Washington think tanks are undergoing a fundamental evolution, and there is a flurry of them working together across ideological lines. Next week, for example, the group Opportunity America, with the Brookings Institution and American Enterprise Institute, will release a bipartisan agenda called “Work, Skills, Community: Restoring Opportunity for the Working Class.”
Written by a wide array of scholars, the report starts with the truth that the working class has been mostly ignored by the rest of society. Government has welfare programs to serve the poor and they have programs like 529 savings accounts to subsidize the rich. But there’s very little for families making, say, $50,000 a year.
Businesses like Amazon will invest in rich places like New York and Northern Virginia, but they won’t invest much in workingclass communities in Kentucky. Universities, religious organizations and activist groups will recruit from the affluent suburbs and serve those in dire poverty, but they barely touch the working class.
Working-class men have been dropping out of the labor force at alarming rates. A generation ago, workingclass families were about as likely to be part of religious communities as affluent Americans, but now their participation rates have plummeted.
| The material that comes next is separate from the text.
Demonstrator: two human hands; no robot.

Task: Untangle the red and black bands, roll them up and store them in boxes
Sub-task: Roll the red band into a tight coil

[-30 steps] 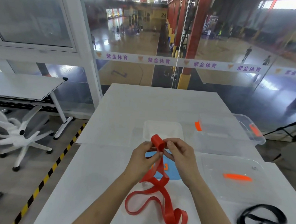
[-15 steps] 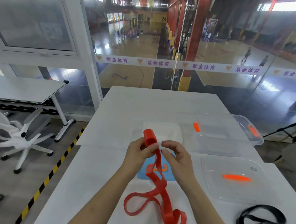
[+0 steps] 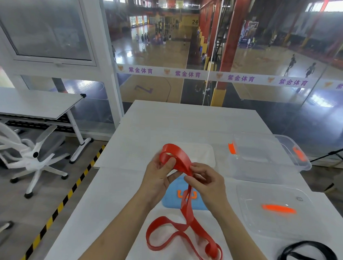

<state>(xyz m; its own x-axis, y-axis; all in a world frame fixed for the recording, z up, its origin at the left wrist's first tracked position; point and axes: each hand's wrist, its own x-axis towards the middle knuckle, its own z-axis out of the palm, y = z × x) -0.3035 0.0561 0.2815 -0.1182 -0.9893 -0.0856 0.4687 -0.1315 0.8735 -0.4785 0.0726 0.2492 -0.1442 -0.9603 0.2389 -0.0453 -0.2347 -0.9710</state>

A generation ago, working-class families were nearly as likely to be married as affluent people, but now only half the children in working-class families will be raised in adolescence by stably married parents.
As the authors of the Opportunity America report lay out the evidence, you see how the debate has evolved over the past few years. First, there used to be relatively little research attention paid to the working class at all. Now it’s the epicenter. Second, there used to be a silly debate over whether economics or culture explained social breakdown. Now these two elements are woven seamlessly together. Third, geography plays a much bigger role. Social problems are concentrated in specific places.
The authors of this report dismiss the policy slogans coming from the extremes. Building a wall is not a policy. Universal basic income degrades the work ethic that is at the core of working-class life. Free college is a massive subsidy for the upper middle class.
Instead, the authors come up with a broad left/right agenda that 70 percent of Republicans and Democrats could support: wage subsidies, improved parental leave, work requirements for some federal benefits, childcare tax credits.
I especially like their point that we have overemphasized four-year colleges as the only route to success. In 2016, the federal government spent $139 billion on postsecondary education and training. Only a sliver, 14 percent, went to career education and training.
One of the core questions before us is this: Who is going to lead this country? Is it perpetual outsiders like Trump, with no governing or policy competence, who say the establishments have forfeited all credibility? Or are there enough chastened members of establishments, who have governing experience, who acknowledge past mistakes, who take the time to reconnect with the country and apply their expertise in new ways?
I don’t know about you, I’ll take a chastened establishment any day.